Statistical Limits in Random Tensors with Multiple Correlated Spikes
Yang Qi, Alexis Decurninge
TL;DR
The paper analyzes statistical limits in the multi-spiked, symmetric tensor model by focusing on critical points of the high-dimensional ML objective under KKT conditions. It introduces the flat$$(\mathcal{T})$$ operator and derives its asymptotic spectrum via random matrix theory, revealing BBP-like outlier behavior and a detailed phase-transition landscape for the existence of detectable critical points. The authors characterize limiting alignments between ground-truth signals and estimated critical-point signals through explicit equations involving correlation matrices and Stieltjes-transform–based functions, and they propose an asymptotically unbiased estimator for tensor weights by solving a polynomial system. Together, these results illuminate information-theoretic and algorithmic thresholds in high-dimensional tensor inference and offer practical, data-driven methods for improved weight estimation and summary-statistics inference.
Abstract
We use tools from random matrix theory to study the multi-spiked tensor model, i.e., a rank-$r$ deformation of a symmetric random Gaussian tensor.
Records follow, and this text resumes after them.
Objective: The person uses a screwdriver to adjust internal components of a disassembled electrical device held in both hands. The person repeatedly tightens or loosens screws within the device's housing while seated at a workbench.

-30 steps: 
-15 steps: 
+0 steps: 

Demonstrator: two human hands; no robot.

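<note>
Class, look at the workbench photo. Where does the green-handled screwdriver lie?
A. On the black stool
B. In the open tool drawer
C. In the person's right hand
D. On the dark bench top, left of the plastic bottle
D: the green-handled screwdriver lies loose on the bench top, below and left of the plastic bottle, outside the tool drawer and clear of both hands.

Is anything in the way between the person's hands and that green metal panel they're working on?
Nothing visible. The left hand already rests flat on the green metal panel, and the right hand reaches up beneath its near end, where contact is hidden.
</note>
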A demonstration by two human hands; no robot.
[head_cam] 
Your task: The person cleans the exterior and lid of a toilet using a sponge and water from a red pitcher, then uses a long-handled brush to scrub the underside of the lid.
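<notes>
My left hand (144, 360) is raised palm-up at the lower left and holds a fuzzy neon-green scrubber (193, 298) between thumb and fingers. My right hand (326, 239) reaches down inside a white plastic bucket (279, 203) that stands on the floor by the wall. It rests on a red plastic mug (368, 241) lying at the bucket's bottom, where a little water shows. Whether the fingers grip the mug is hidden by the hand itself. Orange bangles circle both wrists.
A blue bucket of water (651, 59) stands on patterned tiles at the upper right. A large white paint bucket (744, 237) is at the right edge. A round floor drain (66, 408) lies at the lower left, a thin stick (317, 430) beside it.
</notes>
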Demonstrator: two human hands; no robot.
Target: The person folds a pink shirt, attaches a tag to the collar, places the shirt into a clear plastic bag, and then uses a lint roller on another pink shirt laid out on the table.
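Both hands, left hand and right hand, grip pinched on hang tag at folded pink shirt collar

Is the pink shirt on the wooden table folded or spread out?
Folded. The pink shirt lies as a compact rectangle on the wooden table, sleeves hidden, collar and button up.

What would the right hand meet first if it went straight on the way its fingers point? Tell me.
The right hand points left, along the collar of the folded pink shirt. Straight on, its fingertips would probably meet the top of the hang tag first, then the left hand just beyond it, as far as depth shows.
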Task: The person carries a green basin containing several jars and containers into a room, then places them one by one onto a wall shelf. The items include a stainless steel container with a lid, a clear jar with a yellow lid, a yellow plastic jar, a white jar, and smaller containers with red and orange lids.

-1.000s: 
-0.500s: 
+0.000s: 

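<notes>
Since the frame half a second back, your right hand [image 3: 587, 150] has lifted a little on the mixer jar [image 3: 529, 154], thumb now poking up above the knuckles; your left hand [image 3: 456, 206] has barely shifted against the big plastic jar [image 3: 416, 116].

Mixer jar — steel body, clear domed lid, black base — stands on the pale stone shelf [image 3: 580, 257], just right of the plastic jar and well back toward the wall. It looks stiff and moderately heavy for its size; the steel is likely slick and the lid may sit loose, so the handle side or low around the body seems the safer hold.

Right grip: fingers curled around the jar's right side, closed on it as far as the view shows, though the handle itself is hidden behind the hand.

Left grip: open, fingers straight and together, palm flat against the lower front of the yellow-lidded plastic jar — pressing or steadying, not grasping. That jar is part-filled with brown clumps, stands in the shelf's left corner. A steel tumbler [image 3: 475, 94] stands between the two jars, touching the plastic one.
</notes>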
In particular, thanks to the nature of local optimization methods used to find the maximum likelihood estimator of this model, we propose to study the phase transition phenomenon for finding critical points of the corresponding optimization problem, i.e., those points defined by the Karush-Kuhn-Tucker (KKT) conditions. Moreover, we characterize the limiting alignments between the estimated signals corresponding to a critical point of the likelihood and the ground truth signals. With the help of these results, we propose a new estimator of the rank-$r$ tensor weights by solving a system of polynomial equations, which is asymptotically unbiased contrary the maximum likelihood estimator.